Rajmahal region was earlier ruled by Raja Mal sub-group of Mal Paharia tribes. Earlier this place was known as "Agmahal" and is surrounded by Rajmahal hills on one side and river Ganges on another side. The region was also known as 'Daman-i-Koh' during Mughal rule.

In 1576, Battle of Rajmahal was fought between Mughal Emperor, Akbar and Sultan of Bengal, Daud Khan Karrani of Karrani Dynasty. After war, Daud Khan was captured and later executed by the Mughals.
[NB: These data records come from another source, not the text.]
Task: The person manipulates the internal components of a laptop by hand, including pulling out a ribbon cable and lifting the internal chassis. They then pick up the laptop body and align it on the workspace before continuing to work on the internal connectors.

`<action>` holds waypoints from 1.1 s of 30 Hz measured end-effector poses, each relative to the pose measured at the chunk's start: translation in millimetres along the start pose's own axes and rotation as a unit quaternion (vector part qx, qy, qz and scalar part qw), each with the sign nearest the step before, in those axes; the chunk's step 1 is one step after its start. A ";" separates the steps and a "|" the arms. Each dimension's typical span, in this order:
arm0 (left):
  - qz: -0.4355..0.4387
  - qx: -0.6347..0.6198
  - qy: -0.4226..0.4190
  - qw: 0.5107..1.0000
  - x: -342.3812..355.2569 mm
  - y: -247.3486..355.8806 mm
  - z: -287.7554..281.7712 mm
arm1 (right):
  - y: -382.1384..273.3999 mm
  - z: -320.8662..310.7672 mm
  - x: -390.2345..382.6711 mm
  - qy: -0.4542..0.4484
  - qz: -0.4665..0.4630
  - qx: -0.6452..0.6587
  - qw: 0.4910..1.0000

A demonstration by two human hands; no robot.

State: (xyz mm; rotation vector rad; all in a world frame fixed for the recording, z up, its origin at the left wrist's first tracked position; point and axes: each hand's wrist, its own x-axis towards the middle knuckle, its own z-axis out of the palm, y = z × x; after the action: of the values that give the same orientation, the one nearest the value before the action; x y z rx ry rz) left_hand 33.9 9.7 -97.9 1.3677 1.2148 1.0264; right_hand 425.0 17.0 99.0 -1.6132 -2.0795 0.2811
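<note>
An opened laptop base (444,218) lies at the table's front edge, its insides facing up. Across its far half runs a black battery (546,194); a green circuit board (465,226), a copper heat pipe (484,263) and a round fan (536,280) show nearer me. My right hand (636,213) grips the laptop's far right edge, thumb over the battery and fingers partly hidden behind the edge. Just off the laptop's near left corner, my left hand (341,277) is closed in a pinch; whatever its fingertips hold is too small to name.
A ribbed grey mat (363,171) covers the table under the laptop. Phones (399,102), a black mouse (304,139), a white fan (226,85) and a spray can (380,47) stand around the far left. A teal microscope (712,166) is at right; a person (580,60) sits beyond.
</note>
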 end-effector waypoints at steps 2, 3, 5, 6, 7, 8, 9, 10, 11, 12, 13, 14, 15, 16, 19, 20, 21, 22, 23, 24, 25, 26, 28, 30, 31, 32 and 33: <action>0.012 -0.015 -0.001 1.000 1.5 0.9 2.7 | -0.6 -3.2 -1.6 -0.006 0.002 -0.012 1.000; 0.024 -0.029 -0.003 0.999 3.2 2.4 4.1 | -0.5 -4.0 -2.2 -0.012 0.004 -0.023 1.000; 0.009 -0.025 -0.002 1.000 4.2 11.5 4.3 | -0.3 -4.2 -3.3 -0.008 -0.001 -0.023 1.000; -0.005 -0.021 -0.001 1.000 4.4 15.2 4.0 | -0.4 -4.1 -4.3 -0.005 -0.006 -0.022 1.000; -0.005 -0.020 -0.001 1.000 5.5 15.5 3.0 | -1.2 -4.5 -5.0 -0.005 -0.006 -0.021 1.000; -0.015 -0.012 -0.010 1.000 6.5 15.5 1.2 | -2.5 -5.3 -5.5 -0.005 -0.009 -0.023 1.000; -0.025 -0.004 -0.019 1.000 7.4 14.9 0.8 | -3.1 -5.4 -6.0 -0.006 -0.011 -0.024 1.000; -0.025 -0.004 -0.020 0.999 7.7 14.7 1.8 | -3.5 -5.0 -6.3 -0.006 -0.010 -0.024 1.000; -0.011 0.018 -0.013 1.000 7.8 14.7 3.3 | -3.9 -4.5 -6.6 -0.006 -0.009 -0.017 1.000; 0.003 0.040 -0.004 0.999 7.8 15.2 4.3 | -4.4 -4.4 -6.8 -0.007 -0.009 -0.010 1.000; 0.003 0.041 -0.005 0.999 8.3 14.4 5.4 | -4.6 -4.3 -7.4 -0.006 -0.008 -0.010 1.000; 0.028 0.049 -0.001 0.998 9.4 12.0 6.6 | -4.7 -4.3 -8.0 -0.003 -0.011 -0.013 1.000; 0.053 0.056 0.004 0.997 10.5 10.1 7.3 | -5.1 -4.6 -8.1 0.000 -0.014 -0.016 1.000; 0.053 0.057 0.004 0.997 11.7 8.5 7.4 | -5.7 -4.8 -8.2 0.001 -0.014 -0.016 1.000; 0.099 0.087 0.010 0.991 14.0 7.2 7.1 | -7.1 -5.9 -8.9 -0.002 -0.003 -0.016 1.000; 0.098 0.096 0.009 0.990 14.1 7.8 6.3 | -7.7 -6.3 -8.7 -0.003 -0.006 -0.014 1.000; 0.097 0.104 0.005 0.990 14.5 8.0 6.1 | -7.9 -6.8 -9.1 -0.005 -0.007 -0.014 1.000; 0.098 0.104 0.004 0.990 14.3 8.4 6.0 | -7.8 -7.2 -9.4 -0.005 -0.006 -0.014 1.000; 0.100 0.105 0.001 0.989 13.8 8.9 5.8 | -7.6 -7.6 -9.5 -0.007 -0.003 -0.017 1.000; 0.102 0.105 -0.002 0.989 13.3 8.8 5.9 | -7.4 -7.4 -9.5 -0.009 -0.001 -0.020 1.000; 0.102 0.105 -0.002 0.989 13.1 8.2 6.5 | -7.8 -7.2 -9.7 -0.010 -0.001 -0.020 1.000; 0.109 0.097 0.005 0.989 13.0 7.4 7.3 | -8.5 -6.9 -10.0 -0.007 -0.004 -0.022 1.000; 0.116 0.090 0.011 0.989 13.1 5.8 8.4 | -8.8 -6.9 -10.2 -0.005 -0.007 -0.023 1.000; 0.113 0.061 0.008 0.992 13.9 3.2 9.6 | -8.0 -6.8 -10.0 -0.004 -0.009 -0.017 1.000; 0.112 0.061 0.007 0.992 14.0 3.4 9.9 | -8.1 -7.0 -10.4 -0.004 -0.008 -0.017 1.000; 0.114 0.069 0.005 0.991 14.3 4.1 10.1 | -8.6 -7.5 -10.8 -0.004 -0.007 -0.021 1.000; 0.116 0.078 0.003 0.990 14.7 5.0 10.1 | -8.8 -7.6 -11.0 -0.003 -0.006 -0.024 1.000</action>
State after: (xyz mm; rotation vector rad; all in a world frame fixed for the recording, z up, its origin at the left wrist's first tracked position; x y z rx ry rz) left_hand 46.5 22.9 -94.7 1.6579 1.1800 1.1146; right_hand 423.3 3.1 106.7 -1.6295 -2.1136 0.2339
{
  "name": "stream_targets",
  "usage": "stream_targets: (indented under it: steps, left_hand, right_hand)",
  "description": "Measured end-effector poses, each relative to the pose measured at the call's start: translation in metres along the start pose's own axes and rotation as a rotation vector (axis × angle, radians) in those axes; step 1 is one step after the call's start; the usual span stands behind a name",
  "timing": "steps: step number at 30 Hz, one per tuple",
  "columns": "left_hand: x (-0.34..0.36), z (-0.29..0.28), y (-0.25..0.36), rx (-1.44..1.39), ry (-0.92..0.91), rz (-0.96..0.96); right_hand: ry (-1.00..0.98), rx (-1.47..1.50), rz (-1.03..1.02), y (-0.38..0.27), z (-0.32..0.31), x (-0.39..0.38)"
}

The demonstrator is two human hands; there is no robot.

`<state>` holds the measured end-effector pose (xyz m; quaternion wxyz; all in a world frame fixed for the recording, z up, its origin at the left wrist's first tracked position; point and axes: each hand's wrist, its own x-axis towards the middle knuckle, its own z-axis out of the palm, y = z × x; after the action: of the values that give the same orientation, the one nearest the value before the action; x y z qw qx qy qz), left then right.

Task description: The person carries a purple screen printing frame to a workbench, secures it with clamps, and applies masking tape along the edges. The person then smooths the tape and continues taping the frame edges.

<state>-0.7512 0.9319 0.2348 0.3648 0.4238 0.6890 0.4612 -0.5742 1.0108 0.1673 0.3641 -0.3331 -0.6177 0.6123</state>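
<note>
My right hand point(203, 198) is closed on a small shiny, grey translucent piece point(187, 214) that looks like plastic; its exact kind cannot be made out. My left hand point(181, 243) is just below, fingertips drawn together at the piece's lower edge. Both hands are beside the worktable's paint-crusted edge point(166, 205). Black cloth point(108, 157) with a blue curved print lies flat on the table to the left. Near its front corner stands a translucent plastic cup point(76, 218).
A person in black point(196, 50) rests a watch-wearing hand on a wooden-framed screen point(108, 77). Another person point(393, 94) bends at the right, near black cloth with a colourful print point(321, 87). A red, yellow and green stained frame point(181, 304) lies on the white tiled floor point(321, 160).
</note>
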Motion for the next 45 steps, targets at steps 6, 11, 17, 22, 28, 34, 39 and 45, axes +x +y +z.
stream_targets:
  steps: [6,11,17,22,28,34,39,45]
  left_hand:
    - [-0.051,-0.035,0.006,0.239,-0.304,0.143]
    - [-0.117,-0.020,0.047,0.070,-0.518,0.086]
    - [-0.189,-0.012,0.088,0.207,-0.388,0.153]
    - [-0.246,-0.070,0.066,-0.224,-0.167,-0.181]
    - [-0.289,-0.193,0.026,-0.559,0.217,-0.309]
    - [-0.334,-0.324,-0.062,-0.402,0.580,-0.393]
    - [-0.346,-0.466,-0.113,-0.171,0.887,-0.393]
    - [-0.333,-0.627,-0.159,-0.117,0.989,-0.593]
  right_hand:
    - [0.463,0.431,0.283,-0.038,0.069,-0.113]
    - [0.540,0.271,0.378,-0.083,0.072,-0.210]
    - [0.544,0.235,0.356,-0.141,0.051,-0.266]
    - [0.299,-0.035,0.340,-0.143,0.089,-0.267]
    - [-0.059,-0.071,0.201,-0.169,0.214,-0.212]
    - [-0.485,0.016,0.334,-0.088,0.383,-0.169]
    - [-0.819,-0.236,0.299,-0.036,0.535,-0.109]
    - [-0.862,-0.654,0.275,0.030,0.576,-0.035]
Later, after the conquest of Odisha in 1592, Raja Man Singh I, Mughal governor of Bengal Subah came to Rajmahal. He chose the site for his capital in 1595–96 because of its strategic command of the Teliagarhi Pass and the Ganges River. Raja Man Singh I, also renamed the town in 1595 as 'Akbarnagar' in tribute to Emperor Akbar and he also constructed palace, garden and mosque on behalf of Mughal rulers. In 1610, the capital of Bengal was transferred to Dacca (now Dhaka, Bangladesh) by Islam Khan.

In 1639, Rajmahal regained its glory and was once more made the capital of Bengal by Shah Shuja, governor of Bengal Subah and second son of Emperor Shah Jahan. It continued as the seat of the Mughal Viceroy up to 1660 and a mint town till 1661.

In 1757, Battle of Plassey was fought between Robert Clive and Nawab of Bengal, Siraj-ud-Daulah where Nawab lost the war due to treachery of Mir Jafar and he fled from Murshidabad towards Patna. During his halt at Rajmahal, Siraj-ud-Daulah was captured by Mir Jafar's son Miran and was murdered at the site.

Battle of Udhwa nala at Rajmahal was fought between Mir Qasim, and British in 1763. Nawab Mir Qasim was defeated by the British and fled with his family to the Rohtas (Bihar), but was not able to hide at the Rohtasgarh Fort.

During British rule, Permanent Settlement was passed in 1793 and it forced the landlords to improve productivity of the land. The Santals were increasingly used for land reclamation and improvement and further Santals got permanently settled in the region. British also constructed Neel-Kothi for process and storage of Neel (Indigo) which was used for dying cotton cloth.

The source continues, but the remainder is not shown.